== Segment start ==

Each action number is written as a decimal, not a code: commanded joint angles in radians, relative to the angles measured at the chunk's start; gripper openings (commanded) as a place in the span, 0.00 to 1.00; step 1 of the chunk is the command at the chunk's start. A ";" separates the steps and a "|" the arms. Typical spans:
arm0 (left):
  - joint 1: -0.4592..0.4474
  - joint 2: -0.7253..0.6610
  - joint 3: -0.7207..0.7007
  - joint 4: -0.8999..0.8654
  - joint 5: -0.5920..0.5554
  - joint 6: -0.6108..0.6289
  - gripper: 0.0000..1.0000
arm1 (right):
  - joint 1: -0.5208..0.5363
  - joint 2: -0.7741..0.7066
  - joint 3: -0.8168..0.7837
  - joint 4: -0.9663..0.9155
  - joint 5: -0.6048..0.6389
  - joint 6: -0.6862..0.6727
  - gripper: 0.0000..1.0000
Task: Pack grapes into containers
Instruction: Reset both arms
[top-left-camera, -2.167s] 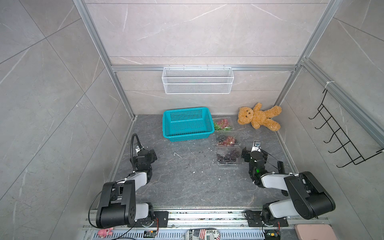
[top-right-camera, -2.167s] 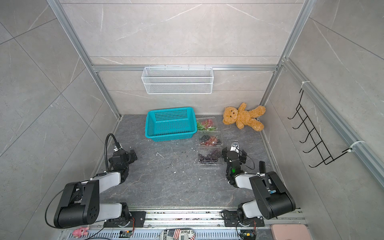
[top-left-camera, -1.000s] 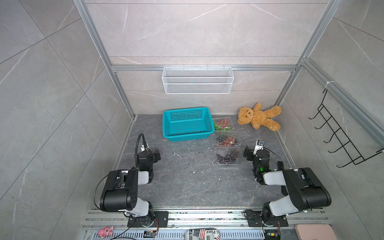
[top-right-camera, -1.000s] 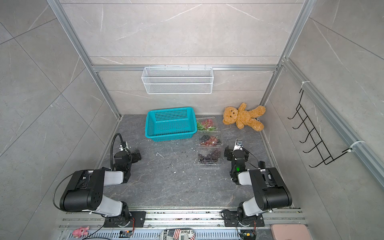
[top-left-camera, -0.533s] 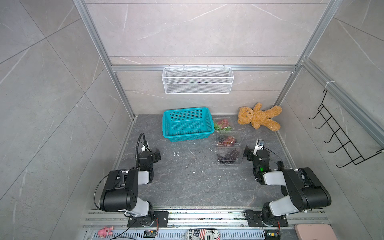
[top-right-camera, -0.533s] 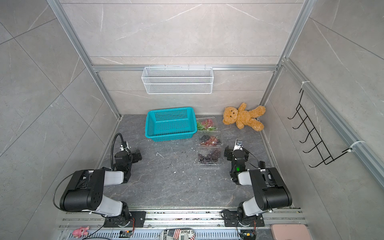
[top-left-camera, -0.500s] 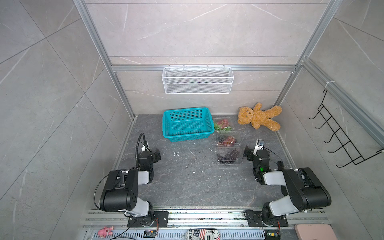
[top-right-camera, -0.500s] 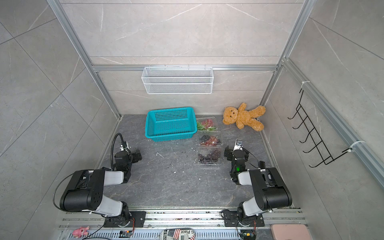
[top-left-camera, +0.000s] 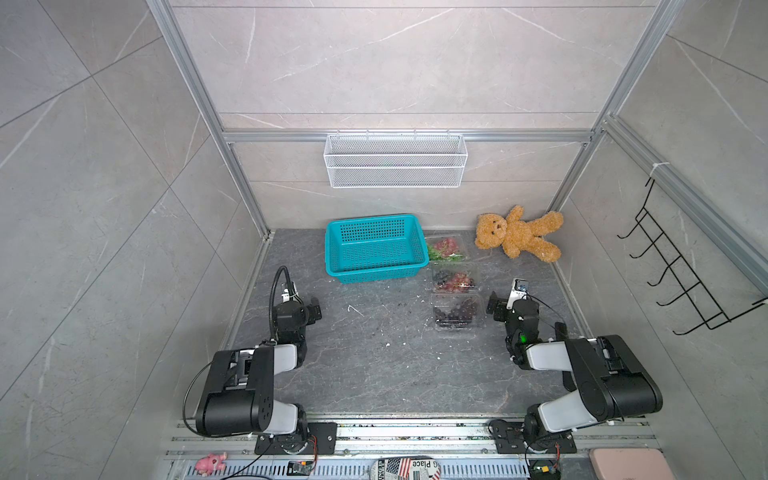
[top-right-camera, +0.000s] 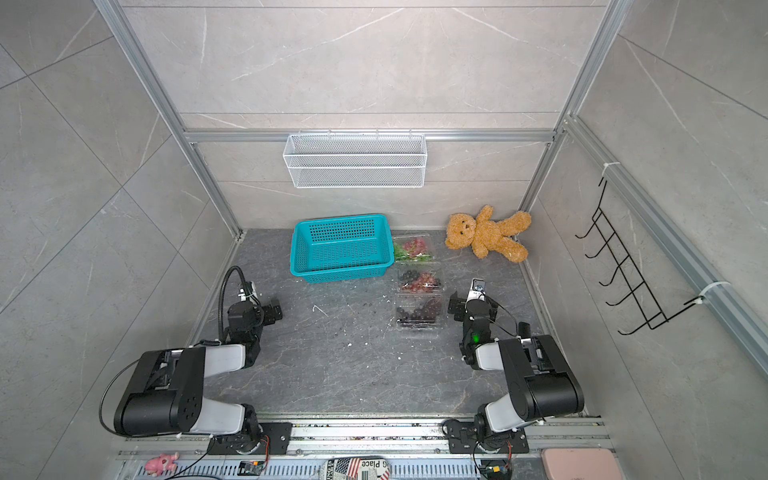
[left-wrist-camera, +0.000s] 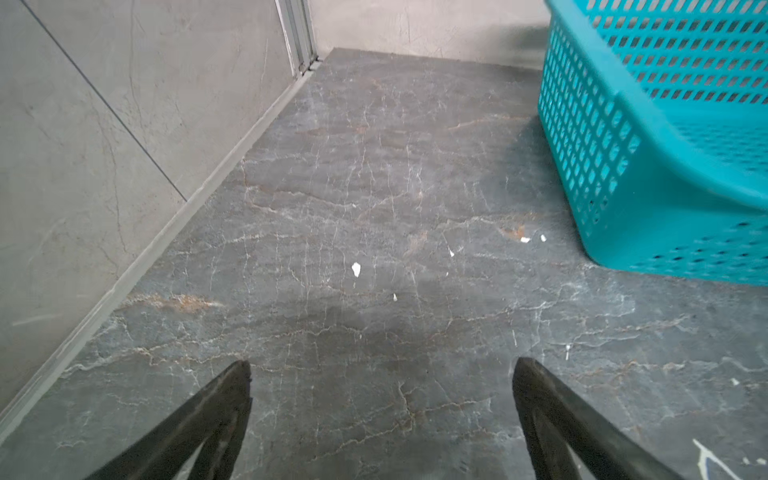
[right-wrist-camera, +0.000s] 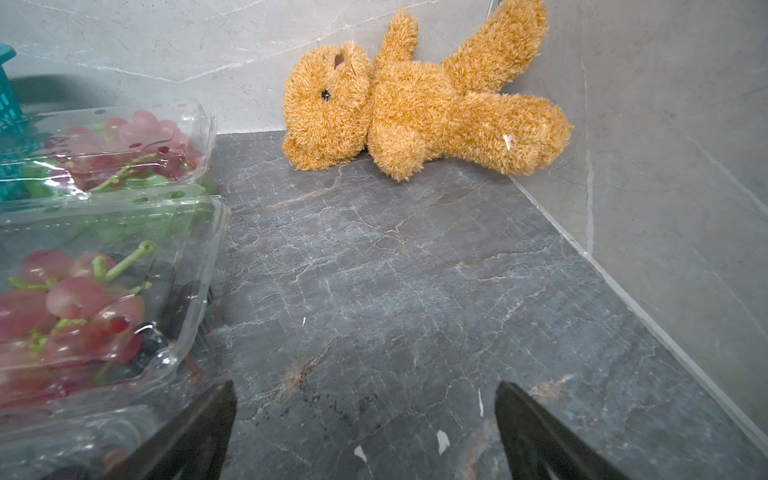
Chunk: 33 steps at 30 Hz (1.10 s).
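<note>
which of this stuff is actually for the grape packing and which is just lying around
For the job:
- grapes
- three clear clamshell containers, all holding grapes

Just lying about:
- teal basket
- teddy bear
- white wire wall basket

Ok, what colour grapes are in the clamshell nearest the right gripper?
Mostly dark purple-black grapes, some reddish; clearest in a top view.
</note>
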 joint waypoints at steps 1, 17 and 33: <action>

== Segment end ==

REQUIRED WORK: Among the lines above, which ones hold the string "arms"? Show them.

RESPONSE:
Each action number is written as a decimal, not a code: commanded joint angles in radians, relative to the angles measured at the chunk's start; gripper openings (commanded) as a place in the span, 0.00 to 1.00; step 1 of the chunk is the command at the chunk's start. A ";" separates the steps and a "|" the arms. Typical spans:
Instruction: Reset both arms

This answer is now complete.